TASK DIRECTIONS
Write out the listing below without alteration, omitting its pictures.

(PROVIDED MATERIAL begins)

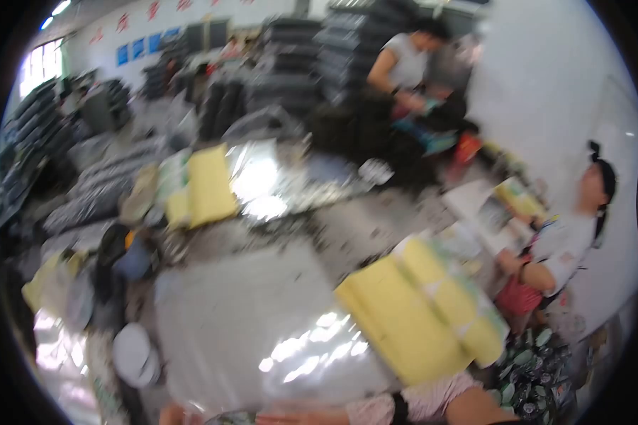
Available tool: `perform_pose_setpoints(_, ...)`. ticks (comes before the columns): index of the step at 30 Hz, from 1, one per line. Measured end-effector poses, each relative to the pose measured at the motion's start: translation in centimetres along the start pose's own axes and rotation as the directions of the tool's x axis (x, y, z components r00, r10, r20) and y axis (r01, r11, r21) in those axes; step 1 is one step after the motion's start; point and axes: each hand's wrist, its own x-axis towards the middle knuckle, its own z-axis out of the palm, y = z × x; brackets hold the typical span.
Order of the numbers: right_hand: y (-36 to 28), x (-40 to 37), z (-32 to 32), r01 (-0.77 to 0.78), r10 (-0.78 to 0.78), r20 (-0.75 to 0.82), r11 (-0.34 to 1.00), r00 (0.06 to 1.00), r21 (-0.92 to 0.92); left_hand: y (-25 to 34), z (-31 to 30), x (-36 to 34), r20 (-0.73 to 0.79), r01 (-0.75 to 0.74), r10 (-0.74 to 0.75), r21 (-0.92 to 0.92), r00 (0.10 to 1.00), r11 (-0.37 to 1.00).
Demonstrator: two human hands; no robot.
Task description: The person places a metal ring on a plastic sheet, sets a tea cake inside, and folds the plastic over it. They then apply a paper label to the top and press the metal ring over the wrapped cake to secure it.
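At the bottom edge, my right hand (pixel 290 416) is blurred and partly cut off, its forearm in a pink sleeve with a black band. A small part of my left hand (pixel 171 414) shows further left, also smeared. Both are at the near edge of a stack of clear plastic sheets or bags (pixel 241 319), shiny under the lights. A small dark item (pixel 230 418) lies between the hands, too blurred to name. Right of the plastic are folded yellow sheets (pixel 404 322) with green-and-white parts. Whether the fingers hold anything cannot be made out.
White round items (pixel 135 354) sit at the left. Across the table lie another yellow stack (pixel 211 184) and shiny plastic (pixel 259 173). One person (pixel 563 251) works at the right, another (pixel 407 67) behind. Small dark-green packets (pixel 539 375) heap at lower right; dark stacks (pixel 287 67) rise behind.
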Motion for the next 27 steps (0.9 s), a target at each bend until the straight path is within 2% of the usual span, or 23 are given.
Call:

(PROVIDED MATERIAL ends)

WRITTEN REPLY
Available tool: `perform_pose_setpoints(_, ...)`. ticks (comes before the columns): index of the step at 30 Hz, from 1, one per line. Measured end-effector poses, each relative to the pose measured at the motion's start: translation in centimetres along the start pose's own axes and rotation as the directions of the tool's x axis (x, y, z components r00, r10, r20) and y axis (r01, r11, r21) in those axes; step 1 is one step after the motion's start; point and axes: each hand's wrist, its own x-axis towards the middle knuckle, its own z-axis out of the palm, y = z × x; brackets hold the typical span.
Order of the numbers: right_hand: y (-36 to 28), x (-40 to 37), z (-32 to 32), r01 (-0.77 to 0.78), r10 (-0.78 to 0.78), r20 (-0.75 to 0.82), r11 (-0.34 to 1.00), r00 (0.06 to 1.00), r21 (-0.92 to 0.92); left_hand: y (-25 to 34), z (-31 to 30), x (-36 to 34), r20 (-0.73 to 0.79), r01 (-0.75 to 0.74), r10 (-0.74 to 0.75), r21 (-0.92 to 0.92), r00 (0.10 to 1.00), r11 (-0.37 to 1.00).
Demonstrator: two human hands; no robot.
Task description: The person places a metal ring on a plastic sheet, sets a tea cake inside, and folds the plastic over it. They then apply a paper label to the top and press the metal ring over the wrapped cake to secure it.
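At the bottom edge, my right hand (pixel 290 416) is blurred and partly cut off, its forearm in a pink sleeve with a black band. A small part of my left hand (pixel 171 414) shows further left, also smeared. Both are at the near edge of a stack of clear plastic sheets or bags (pixel 241 319), shiny under the lights. A small dark item (pixel 230 418) lies between the hands, too blurred to name. Right of the plastic are folded yellow sheets (pixel 404 322) with green-and-white parts. Whether the fingers hold anything cannot be made out.
White round items (pixel 135 354) sit at the left. Across the table lie another yellow stack (pixel 211 184) and shiny plastic (pixel 259 173). One person (pixel 563 251) works at the right, another (pixel 407 67) behind. Small dark-green packets (pixel 539 375) heap at lower right; dark stacks (pixel 287 67) rise behind.
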Motion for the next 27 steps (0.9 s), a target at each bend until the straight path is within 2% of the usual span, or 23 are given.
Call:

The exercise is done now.